:: About this task ::
Filter the material below so that only lines containing "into" remain.

:: Provided records ::
■ ■ ■ ■ ■ ■ ■
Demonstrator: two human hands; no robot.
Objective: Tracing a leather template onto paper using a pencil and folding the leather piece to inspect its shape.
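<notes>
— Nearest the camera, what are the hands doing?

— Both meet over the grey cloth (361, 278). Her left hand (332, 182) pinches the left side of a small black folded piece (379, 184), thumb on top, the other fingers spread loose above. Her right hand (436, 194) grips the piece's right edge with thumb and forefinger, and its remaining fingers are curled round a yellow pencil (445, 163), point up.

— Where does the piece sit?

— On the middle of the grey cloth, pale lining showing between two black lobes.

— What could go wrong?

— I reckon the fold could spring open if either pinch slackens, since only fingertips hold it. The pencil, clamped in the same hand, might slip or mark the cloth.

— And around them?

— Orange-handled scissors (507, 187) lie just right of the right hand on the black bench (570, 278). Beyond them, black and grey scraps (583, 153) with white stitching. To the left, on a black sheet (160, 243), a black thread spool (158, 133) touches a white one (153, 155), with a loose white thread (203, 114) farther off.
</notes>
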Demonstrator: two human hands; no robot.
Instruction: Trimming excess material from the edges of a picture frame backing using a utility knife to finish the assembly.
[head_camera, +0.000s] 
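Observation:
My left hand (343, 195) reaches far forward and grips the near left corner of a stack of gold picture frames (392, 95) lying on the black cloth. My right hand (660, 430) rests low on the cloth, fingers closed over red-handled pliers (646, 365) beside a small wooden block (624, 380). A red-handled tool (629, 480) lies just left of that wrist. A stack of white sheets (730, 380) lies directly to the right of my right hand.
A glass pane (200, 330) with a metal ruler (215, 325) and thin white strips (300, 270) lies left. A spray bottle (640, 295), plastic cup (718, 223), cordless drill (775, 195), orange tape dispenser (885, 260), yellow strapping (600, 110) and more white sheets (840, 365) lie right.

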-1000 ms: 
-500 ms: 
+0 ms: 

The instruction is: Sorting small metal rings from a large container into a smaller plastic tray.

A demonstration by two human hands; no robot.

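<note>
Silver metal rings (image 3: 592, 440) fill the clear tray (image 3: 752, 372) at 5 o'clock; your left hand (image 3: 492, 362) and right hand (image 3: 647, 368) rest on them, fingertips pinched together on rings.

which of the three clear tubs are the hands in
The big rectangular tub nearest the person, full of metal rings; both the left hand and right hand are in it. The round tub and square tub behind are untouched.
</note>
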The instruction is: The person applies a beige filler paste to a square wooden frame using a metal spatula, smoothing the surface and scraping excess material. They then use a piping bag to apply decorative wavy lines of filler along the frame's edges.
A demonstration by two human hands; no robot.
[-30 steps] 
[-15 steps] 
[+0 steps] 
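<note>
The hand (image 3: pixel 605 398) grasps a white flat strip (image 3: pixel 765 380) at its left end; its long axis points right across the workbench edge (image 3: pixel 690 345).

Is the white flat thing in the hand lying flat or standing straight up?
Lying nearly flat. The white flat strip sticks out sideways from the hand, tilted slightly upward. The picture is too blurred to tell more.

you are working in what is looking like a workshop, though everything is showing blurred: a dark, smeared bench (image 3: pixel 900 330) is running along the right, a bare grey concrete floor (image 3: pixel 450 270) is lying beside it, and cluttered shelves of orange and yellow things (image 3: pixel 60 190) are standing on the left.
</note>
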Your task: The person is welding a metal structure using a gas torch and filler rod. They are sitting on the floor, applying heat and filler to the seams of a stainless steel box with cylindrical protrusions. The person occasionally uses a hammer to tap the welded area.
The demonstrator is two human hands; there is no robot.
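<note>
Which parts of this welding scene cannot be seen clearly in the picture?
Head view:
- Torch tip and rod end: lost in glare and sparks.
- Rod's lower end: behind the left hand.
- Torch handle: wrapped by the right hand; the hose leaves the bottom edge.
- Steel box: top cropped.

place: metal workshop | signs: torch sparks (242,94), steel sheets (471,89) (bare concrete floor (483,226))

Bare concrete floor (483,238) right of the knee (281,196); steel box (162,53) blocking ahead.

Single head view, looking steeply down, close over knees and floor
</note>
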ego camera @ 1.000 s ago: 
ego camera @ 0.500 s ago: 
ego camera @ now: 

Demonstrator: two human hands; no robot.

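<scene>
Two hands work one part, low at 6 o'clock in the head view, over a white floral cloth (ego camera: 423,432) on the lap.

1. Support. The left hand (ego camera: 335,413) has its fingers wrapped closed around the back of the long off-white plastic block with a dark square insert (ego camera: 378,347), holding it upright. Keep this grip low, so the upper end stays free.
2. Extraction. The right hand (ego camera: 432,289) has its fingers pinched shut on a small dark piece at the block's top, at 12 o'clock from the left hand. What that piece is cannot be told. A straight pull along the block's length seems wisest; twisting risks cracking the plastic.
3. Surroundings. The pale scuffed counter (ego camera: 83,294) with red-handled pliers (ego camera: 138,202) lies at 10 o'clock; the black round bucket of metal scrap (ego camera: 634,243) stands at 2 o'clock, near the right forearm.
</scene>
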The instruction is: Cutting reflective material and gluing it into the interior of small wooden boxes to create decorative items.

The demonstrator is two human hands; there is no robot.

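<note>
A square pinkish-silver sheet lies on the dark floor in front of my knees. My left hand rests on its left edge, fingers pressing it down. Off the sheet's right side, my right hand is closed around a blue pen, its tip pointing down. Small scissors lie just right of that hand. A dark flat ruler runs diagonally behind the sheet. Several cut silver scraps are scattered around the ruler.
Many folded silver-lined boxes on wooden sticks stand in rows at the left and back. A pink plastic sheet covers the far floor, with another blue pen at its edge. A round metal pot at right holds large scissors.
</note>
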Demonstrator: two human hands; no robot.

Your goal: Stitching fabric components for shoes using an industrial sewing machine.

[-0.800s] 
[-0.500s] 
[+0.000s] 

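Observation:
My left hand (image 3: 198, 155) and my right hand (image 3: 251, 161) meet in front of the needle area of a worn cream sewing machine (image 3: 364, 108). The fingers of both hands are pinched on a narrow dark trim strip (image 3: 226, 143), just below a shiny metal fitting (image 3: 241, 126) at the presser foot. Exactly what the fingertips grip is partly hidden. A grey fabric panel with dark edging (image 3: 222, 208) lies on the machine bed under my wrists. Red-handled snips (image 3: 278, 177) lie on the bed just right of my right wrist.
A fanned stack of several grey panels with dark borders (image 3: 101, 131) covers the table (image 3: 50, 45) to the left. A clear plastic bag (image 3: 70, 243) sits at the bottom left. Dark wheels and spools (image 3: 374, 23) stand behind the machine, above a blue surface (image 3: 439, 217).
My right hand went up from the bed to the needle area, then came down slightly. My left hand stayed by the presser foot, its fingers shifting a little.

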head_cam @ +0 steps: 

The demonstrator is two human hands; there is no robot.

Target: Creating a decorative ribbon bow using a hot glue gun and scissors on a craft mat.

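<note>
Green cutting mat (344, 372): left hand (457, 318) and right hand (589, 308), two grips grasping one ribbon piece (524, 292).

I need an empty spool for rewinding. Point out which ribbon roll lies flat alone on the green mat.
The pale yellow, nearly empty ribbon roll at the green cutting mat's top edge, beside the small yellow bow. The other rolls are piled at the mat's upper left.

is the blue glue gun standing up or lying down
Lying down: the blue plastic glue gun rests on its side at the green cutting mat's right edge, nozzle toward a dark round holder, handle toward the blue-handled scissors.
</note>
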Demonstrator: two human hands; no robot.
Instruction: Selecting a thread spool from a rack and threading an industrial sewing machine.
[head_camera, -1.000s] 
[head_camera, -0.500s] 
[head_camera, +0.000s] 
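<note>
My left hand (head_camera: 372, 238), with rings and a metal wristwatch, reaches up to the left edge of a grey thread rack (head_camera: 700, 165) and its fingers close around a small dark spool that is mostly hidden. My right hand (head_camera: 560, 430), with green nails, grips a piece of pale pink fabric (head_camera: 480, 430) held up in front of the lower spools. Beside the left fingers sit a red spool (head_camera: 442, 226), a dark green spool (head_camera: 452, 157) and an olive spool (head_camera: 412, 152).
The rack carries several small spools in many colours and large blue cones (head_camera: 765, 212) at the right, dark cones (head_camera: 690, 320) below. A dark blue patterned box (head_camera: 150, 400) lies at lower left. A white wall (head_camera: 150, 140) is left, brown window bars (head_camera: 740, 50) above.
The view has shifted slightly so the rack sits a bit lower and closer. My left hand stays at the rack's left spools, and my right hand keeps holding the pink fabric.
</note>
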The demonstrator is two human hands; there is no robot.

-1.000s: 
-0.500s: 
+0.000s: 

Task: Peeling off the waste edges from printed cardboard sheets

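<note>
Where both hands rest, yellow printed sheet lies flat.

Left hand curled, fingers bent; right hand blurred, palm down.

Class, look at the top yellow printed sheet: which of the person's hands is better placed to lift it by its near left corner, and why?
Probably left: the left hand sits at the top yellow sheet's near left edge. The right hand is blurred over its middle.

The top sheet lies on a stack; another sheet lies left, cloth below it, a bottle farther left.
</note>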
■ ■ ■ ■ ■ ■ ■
:: Task answer ::
The instruction is: Sorting small metal rings from a large container into a smaller plastic tray.
The instruction is: Cutting reflective material and gluing it into the interior of small wooden boxes to create decorative items.

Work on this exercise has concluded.